When I told my doctor (actually I saw the nurse practitioner) about the menopause program I was taking, she asked if there was a cost and when I said $700 she rolled her eyes and dismissed it. She also said it wasn’t indicated that I have blood work related to my hormone levels (so I did that on my own). This same person would have had no problem continuing that $350 prescription. UGH, where is the disconnect? Can’t medical professionals see there’s a problem with how women in menopause are being treated?

BTW – A side-benefit of beginning to get my hormones back in line is that my blood pressure readings are getting lower too. (Weeeee – doing a happy dance.) It’s all connected … estrogen, progesterone, thyroid, cortisol, oxytocin … all those hormones interact with each other.

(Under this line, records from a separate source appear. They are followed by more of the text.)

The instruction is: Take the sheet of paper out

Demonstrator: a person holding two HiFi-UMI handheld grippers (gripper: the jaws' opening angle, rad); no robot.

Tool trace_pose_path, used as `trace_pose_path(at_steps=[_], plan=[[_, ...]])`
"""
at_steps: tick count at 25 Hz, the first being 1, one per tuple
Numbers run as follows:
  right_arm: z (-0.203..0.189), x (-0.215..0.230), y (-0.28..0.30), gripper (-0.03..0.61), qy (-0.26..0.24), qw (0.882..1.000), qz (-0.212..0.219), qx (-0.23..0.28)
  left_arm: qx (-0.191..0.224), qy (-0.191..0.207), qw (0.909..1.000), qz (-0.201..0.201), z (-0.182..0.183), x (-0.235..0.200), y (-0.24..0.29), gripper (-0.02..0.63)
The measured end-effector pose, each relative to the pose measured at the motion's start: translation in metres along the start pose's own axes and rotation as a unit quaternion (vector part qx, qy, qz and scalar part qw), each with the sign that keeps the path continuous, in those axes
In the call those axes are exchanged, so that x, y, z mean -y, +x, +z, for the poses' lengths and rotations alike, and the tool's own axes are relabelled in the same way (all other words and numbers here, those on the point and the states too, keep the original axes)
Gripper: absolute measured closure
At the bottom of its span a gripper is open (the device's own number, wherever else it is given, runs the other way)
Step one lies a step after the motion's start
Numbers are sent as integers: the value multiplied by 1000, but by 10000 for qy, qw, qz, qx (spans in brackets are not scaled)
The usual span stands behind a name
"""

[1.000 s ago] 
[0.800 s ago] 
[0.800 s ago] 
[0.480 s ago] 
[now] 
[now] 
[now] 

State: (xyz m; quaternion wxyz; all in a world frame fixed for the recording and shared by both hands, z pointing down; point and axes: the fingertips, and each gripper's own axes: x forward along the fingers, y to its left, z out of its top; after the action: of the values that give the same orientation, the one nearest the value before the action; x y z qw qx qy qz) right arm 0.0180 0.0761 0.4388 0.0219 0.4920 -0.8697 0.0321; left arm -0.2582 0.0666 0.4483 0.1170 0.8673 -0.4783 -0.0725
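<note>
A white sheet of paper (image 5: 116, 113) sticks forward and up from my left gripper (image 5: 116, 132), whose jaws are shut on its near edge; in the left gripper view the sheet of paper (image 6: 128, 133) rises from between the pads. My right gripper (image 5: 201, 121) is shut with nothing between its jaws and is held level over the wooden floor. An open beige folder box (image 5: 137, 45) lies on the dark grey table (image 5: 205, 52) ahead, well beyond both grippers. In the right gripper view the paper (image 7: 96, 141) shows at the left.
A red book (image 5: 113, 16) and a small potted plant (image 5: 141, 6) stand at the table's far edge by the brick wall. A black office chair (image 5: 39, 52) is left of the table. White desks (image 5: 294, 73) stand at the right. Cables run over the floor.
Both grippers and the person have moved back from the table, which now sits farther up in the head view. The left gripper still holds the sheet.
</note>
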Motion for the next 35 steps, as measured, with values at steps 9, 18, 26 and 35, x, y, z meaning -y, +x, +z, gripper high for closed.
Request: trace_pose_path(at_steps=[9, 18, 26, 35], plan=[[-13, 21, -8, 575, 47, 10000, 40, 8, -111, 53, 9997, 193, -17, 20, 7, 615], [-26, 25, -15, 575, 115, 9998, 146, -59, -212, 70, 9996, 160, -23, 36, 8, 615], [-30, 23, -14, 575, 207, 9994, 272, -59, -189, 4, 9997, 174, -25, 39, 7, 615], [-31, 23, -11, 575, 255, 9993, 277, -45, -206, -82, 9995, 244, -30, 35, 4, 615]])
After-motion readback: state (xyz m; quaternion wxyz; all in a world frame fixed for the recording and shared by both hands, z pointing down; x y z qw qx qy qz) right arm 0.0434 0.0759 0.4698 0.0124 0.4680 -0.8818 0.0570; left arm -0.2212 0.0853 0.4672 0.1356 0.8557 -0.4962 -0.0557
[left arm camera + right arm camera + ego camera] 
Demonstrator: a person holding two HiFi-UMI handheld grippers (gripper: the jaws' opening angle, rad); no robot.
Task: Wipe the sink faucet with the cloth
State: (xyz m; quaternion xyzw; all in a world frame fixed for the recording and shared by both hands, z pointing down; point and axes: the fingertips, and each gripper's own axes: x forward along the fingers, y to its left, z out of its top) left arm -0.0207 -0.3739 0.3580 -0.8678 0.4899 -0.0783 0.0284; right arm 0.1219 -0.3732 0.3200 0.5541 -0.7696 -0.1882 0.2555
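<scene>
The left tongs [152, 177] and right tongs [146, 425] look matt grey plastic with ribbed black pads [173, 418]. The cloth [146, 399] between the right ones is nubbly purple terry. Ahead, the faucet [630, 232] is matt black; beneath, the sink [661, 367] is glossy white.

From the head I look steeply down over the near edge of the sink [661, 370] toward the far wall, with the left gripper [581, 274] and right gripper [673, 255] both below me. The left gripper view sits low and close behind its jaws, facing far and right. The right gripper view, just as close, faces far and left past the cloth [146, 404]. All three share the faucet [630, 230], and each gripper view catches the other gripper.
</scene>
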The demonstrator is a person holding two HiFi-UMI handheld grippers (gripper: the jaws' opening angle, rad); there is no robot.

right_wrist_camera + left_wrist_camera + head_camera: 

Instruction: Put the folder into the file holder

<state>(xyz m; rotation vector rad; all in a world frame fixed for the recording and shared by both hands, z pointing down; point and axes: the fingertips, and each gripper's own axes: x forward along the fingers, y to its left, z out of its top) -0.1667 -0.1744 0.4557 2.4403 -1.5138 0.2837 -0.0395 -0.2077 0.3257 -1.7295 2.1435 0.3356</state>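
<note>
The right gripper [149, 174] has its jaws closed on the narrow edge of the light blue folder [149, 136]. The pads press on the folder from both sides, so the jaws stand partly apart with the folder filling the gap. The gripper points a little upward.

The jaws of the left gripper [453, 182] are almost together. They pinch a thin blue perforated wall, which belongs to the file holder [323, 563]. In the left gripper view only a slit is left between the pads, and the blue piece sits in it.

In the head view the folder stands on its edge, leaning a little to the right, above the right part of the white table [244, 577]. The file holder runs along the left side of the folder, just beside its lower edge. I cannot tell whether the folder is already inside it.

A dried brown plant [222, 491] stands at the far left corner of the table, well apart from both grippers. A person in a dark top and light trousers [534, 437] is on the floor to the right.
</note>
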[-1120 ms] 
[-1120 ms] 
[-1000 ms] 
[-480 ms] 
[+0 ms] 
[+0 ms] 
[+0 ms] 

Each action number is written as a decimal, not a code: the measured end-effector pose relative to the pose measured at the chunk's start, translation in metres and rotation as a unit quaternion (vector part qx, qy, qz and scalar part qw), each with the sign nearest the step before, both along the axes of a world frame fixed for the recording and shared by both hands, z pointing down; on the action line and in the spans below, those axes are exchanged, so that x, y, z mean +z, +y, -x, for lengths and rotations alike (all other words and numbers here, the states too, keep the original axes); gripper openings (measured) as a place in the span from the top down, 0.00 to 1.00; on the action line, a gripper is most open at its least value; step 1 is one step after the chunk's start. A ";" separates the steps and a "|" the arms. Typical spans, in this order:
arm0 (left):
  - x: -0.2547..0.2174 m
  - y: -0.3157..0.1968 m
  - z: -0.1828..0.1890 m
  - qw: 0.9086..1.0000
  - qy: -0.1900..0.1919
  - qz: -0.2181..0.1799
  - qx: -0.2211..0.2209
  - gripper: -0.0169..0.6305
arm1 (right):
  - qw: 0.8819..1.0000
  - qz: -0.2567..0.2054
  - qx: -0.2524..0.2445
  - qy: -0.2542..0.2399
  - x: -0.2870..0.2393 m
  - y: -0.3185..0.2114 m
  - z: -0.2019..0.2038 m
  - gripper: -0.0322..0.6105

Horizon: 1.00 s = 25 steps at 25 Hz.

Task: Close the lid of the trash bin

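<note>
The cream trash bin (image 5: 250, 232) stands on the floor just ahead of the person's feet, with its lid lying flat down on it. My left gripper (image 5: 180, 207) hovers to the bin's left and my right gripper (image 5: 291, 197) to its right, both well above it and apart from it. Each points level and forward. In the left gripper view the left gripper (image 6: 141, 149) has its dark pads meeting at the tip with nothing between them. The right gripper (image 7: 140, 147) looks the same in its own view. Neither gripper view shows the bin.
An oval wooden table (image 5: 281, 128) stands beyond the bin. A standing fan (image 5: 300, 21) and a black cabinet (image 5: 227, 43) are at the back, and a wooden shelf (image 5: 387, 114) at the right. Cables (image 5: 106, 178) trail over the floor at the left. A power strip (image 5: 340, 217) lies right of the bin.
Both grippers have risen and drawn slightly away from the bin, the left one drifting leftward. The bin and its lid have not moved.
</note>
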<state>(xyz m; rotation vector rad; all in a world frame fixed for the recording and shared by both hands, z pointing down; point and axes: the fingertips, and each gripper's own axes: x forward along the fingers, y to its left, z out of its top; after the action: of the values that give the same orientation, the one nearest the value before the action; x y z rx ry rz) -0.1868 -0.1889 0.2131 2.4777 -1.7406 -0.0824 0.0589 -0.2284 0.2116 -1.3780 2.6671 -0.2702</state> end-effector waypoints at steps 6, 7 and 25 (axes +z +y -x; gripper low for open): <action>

If you’re having menopause issues and aren’t getting answers from your doctor, there are answers out there. I learned to test, not guess and get my hormones tested every few months (on my own, no doc visit). And I highly recommend Dr. Anna’s menopause class, she’s offering a free 10-day menopause masterclass right now and you can learn all about some of those mystical hormones.

And I hope you haven’t gone through hormone misdirection like I did, worsening the symptoms of menopause and costing quite a bit of out-of-pocket fees with the extra mammograms and prescription medications. If you have and that upsets you, then channel your anger into learning more and changing things. You’re in charge of you, you are not helpless, there is hope for hormones.